### What to do
Would you write out the listing verbatim and skip every picture in it?

### Data
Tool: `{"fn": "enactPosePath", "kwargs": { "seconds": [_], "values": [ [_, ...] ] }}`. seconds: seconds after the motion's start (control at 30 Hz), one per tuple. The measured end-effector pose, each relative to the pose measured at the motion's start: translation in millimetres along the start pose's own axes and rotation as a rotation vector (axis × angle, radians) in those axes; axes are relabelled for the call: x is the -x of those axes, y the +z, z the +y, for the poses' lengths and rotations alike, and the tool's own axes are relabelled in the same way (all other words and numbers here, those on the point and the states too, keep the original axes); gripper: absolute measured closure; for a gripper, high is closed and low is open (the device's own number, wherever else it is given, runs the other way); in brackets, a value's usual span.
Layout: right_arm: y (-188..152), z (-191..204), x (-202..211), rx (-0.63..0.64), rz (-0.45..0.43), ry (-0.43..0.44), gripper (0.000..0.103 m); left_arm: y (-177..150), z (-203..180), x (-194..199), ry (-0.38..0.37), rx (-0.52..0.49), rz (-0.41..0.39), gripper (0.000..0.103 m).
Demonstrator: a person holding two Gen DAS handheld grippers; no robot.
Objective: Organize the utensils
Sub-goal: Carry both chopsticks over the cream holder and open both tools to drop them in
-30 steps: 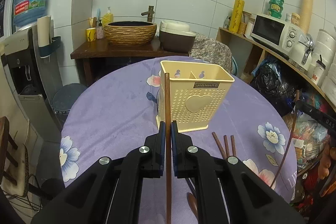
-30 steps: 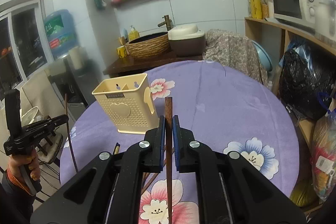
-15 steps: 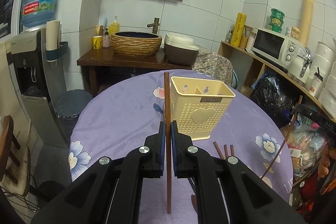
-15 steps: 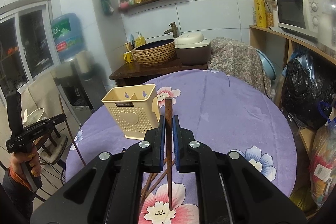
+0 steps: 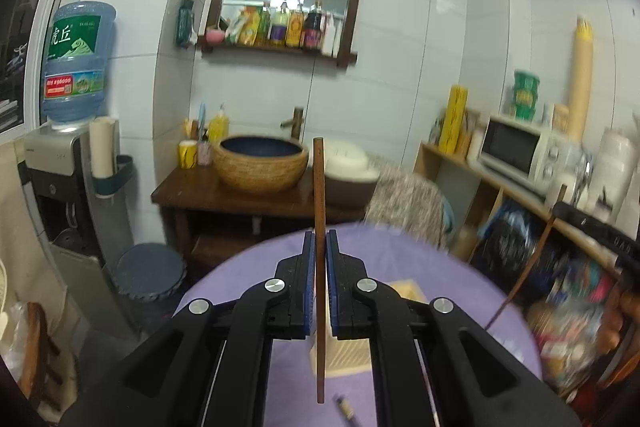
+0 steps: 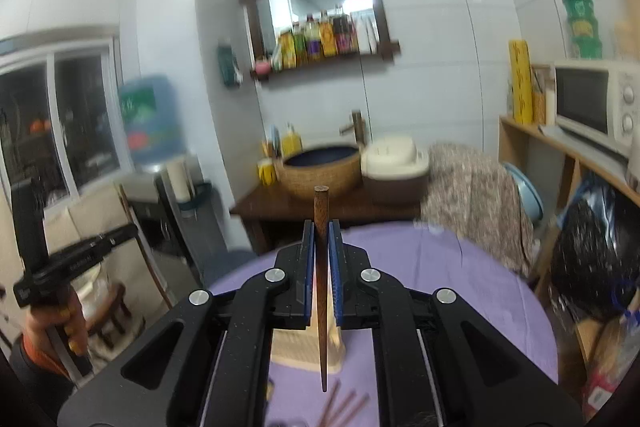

### Response
Tool: `{"fn": "enactPosePath", "kwargs": { "seconds": [_], "values": [ [_, ...] ] }}`. seconds: seconds after the motion's start (control at 30 Hz), one per tuple. The measured end-effector pose, each relative to the pose measured at the motion's start: translation in millimetres along the start pose's own axes and rotation as a rotation vector (axis × angle, radians) in those axes; axes are relabelled for the call: x is the -x of those axes, y the +z, z the +y, for the poses' lengths and rotations alike, and the tool's own axes are relabelled in the same way (all other words and numbers here, those on the point and the states too, keep the original axes); gripper: absolute measured closure; for a gripper, high is closed and low is open (the device's own number, wherever else it is given, runs the other way); in brackets, a value's usual span.
Layout: right_arm: y (-188..152), z (-191..204), x (-202..211), rx (-0.63..0.64), rz (-0.45..0.43), ry (-0.43..0.44), gripper (0.000..0.103 m); left_arm: y (-177..150), z (-203..180), x (-194..199), ry (-0.38..0.37), rx (-0.52..0.49), rz (-0.41..0.39), gripper (0.000..0.103 m).
Demonstrator: a person holding two Gen DAS handheld grippers; no robot.
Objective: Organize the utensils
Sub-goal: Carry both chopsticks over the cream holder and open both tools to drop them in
-30 steps: 
-30 steps: 
-15 steps: 
-15 steps: 
+0 steps: 
+0 steps: 

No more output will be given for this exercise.